Southwest Goes Wireless On the Ramp, Saving Dollars and Lives
It was technically too late, but they are lucky. The only reason the two planes did not collide was that the widebody’s wing rose 3 feet higher than that of the narrowbody aircraft beside it.
Frighteningly, this type of situation is not uncommon by any means. Aircraft scrape fellow planes, tap light poles, cause injuries and even fatalities to those working the ramp more often than the public hears about. On a cold, loud, busy ramp at night, the difference between injuries and hundreds of thousands of dollars in damage is measured in fractions of a second. With 27,000 ramp accidents that take place in the industry each year, that averages out to one per thousand departures. As such, communication between wingwalkers, tug drivers and pilots is paramount to keeping people safe.

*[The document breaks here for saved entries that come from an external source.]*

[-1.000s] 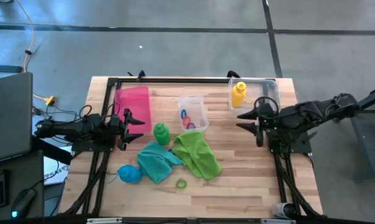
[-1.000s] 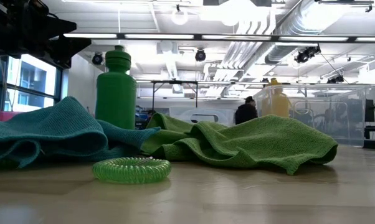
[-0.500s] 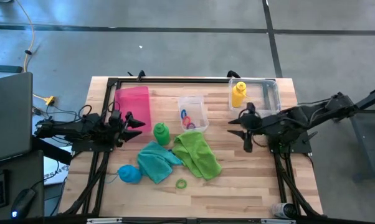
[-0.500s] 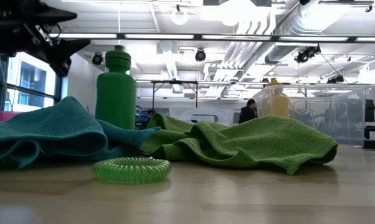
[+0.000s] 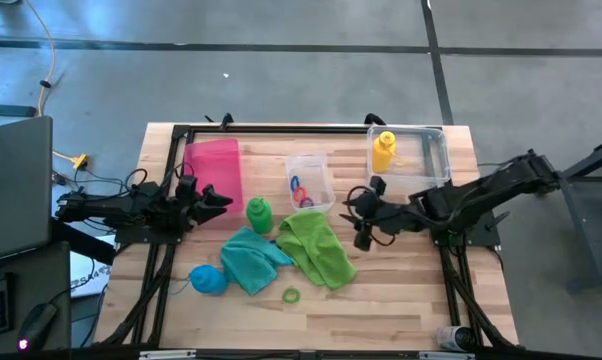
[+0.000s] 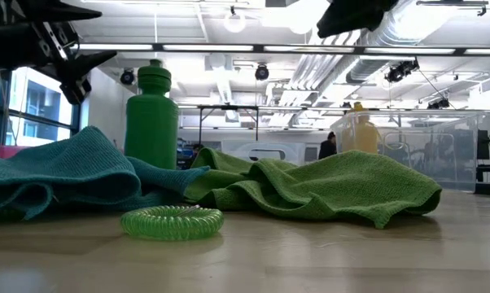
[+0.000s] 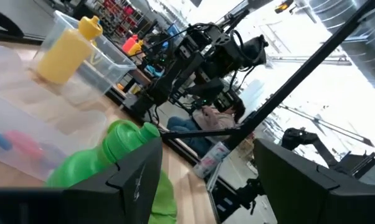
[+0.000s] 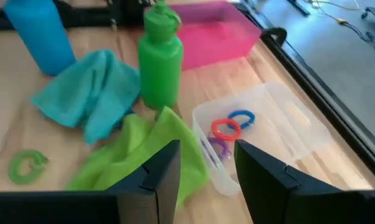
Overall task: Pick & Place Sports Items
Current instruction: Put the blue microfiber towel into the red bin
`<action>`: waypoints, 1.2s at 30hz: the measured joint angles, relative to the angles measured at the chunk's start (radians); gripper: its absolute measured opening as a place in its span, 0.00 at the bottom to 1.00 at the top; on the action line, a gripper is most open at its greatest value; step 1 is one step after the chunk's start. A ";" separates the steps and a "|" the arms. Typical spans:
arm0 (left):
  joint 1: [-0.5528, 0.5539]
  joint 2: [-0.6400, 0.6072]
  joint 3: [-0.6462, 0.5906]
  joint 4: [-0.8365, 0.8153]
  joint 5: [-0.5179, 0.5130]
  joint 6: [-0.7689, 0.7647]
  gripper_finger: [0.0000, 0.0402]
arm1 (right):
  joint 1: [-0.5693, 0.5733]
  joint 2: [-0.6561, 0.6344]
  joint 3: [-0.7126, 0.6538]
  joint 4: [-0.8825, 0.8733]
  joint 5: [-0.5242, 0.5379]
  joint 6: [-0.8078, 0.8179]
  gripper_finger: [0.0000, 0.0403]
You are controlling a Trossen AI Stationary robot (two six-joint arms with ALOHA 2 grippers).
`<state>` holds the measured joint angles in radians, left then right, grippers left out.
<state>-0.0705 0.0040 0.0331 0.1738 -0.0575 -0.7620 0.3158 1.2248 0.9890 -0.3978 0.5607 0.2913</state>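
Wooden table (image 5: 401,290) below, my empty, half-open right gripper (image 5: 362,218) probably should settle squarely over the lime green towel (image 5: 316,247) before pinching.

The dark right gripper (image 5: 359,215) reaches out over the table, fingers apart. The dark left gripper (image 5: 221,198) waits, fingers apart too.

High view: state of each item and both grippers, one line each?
left gripper: open, empty, beside the green bottle
right gripper: open, empty, near the lime green towel
green bottle: upright on the table
yellow bottle: inside the larger clear box
blue bottle: on the table by the teal towel
teal towel: crumpled
lime green towel: crumpled
small clear box: holds coloured rings
green ring: loose on the table
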 joint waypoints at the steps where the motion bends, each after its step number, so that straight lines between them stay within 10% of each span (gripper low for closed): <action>1: 0.000 0.000 0.004 0.000 -0.003 -0.001 0.62 | -0.012 -0.007 -0.011 0.045 -0.008 -0.006 0.35; 16: 0.000 0.113 0.204 -0.001 -0.151 0.223 0.47 | -0.273 -0.481 -0.701 0.957 -0.440 -0.065 0.35; 36: 0.000 0.821 0.961 -0.519 -0.128 0.509 0.46 | -0.435 -0.688 -0.812 0.620 -0.673 -0.035 0.35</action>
<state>-0.0708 0.8247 0.9939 -0.3456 -0.1852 -0.2530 -0.1191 0.5365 0.1768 0.2219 -0.1126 0.2560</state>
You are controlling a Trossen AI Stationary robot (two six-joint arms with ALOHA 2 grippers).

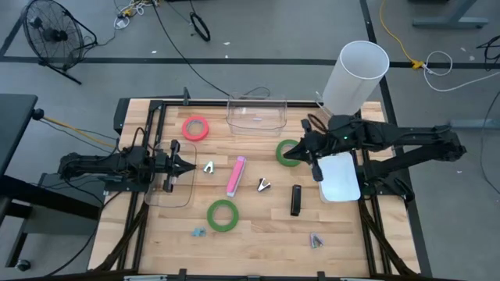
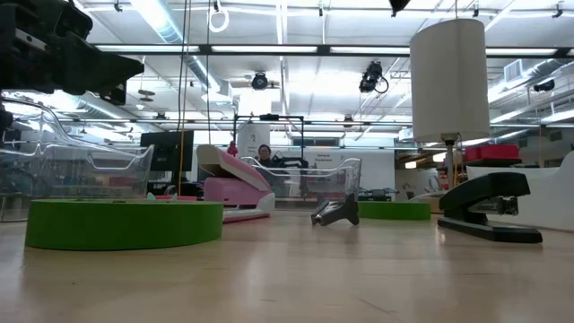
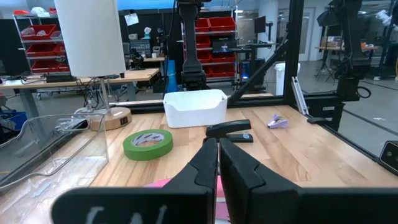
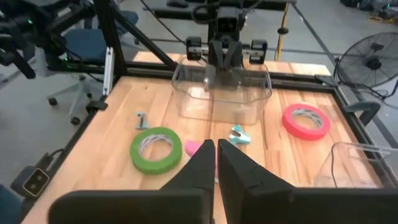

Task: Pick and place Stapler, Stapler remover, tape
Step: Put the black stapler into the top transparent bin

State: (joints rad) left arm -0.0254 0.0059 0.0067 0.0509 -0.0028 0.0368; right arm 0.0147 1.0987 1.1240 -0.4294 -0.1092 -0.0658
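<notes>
Tape rolls, two green (image 1: 223, 215) and one pink-red (image 1: 195, 128), lie flat on the bench (image 1: 258, 234); right claw (image 1: 307, 154), fingers together and empty, hovers beside one green roll (image 1: 287, 152).

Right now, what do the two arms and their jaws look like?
Both arms are dark, near-black, jointed links. The left gripper tapers to pointed dark jaws beside a silvery bracket. The right gripper looks the same, with a small green light glowing on its wrist. No markings are legible.

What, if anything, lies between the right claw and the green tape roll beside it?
Nothing visible does. In the high view the right claw hangs at the edge of the green tape roll, with only bare table around it. The black stapler lies nearer the front edge, off that line.
</notes>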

With that constant threat in mind, Southwest Airlines recently took a big step in improving ramp safety by implementing a wireless ground communication system by Oregon-based Flightcom. It’s almost too easy: Take the plug-in headset tug drivers use to talk to pilots and replace it with a wireless system that now lets the wing-walkers in on the conversation as well. No one is in the dark anymore about when and where the plane is moving, which engine is starting, and there are no delays in relaying information when something goes wrong and the plane needs to stop NOW.

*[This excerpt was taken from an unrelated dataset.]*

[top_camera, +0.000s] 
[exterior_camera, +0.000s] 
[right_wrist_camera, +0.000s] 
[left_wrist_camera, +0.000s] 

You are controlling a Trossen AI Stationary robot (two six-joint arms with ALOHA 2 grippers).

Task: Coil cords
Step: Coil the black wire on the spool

The kit consists of three headsets, one for the driver and two wing-walkers. There’s also the “ComHub” wireless base that plugs into the nosegear, painted a highly visible color to prevent it from being forgotten on the aircraft. After use, it all piles into a portable, hard-case/charger that can be rolled around or affixed to a tug tractor or gate.

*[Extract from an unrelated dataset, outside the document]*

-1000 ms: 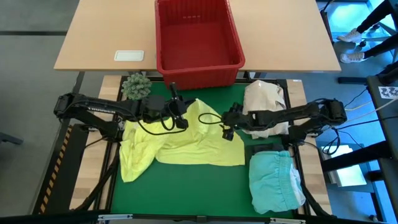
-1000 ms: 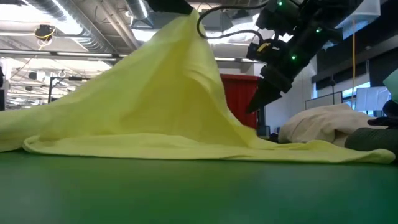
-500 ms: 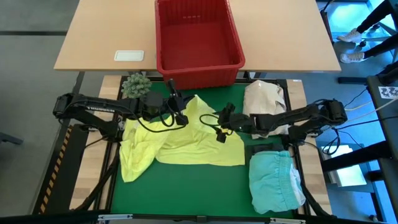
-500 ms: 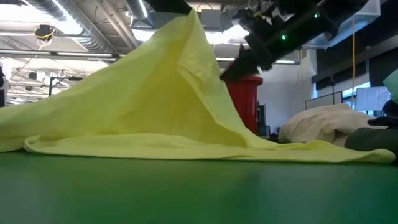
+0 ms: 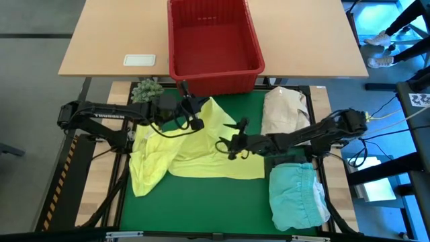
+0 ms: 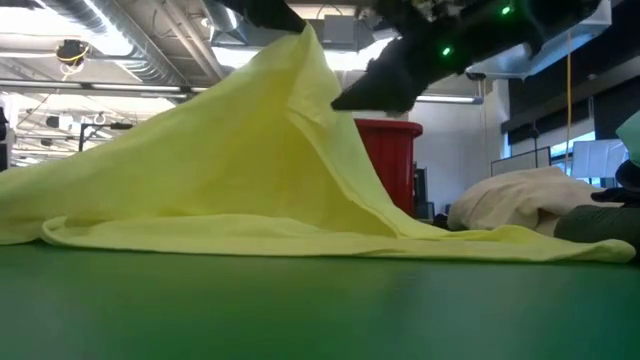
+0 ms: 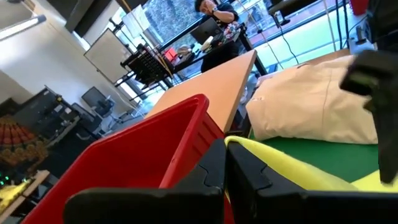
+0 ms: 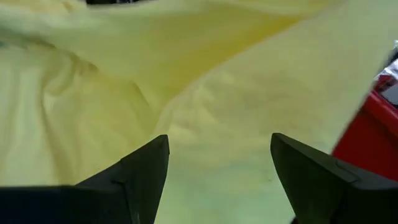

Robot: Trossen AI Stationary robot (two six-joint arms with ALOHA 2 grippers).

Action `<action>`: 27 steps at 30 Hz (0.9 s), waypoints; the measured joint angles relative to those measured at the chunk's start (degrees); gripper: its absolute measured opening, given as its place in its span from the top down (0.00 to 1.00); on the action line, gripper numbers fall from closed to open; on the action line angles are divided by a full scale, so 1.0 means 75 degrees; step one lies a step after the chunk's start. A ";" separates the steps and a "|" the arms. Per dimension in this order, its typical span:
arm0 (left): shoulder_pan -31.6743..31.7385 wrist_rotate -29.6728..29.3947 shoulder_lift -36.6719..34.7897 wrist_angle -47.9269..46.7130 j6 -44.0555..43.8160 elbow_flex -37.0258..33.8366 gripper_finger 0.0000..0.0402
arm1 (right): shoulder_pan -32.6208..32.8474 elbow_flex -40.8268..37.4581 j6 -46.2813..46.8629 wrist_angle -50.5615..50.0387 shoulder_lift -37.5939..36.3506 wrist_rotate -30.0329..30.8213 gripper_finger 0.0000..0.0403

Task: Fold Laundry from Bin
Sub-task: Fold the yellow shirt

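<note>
Red bin (image 5: 213, 40) without laundry; left claw (image 5: 196, 124) pinching yellow garment (image 5: 201, 144), right claw (image 5: 230, 146) wide.

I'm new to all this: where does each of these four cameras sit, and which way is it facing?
High view: overhead, straight down on both arms, the green mat and the bright red slotted plastic bin.
Low view: at mat height, level across it; the bright yellow cloth garment hangs from above.
Left wrist view: past the shut left gripper pinching yellow cloth, toward the bin.
Right wrist view: between the open right gripper fingers, onto yellow cloth.
All four share the yellow garment.
</note>
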 joint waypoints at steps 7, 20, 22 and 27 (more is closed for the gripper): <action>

Southwest Airlines currently has the headsets in action at half of their 73 airports, and expects to have them deployed through the entire system by April. Marc Stank, who is Southwest’s Senior Manager Safety, Standards, and Regulatory Compliance, Ground Operations (fit that on a business card!) tells NYCAviation that in just the few short months since beginning use of the headsets, a number of ramp incidents have already been prevented.
In fact, the cost of the devices is earned back within only 12 weeks. A worthy investment in an industry that already is challenging to make a buck in. The bills for such accidents pile up fast. The total cost of ramp accidents cost insurance companies $10 billion annually. Remember last April when that Air France A380 spun the Delta CRJ around at JFK in April of 2011? Imagine the revenue lost when a 500-seat aircraft is grounded for a few weeks. A cut-up wingtip means not only the cost of a repair, but the loss of revenue when an aircraft is sitting on the ground not making money.
Flightcom’s Executive Vice President Reed Stager is excited, and rightly so. “Flightcom has been serving the aviation industry for 29 years,” he tells us. “While Southwest Airlines is the first to deploy Flightcom Wireless systemwide, other airlines, including Piedmont and US Airways, use them at some locations for de-icing or ground support to improve communication effectiveness, team productivity, and safety.” In addition, the headsets offer a high level of hearing protection from the loud sounds of the airport ramps.
NYCAviation Columnist David Williams, a former airline pilot who currently works in aviation safety, praises the devices. “In high volume airports with minimal ramp space, like LGA and DCA, this technology would increase safety dramatically,” says Williams. “The tug driver, who is in control of the aircraft, will have far more accurate and timely information on the status of the ramp and aircraft.”
In the interviews that I conducted with both Flightcom and Southwest, I couldn’t find any downsides. This type of technology keeps planes flying, workers working and gets passengers to their destination, with improved safety and cost effectiveness. How can you argue with that?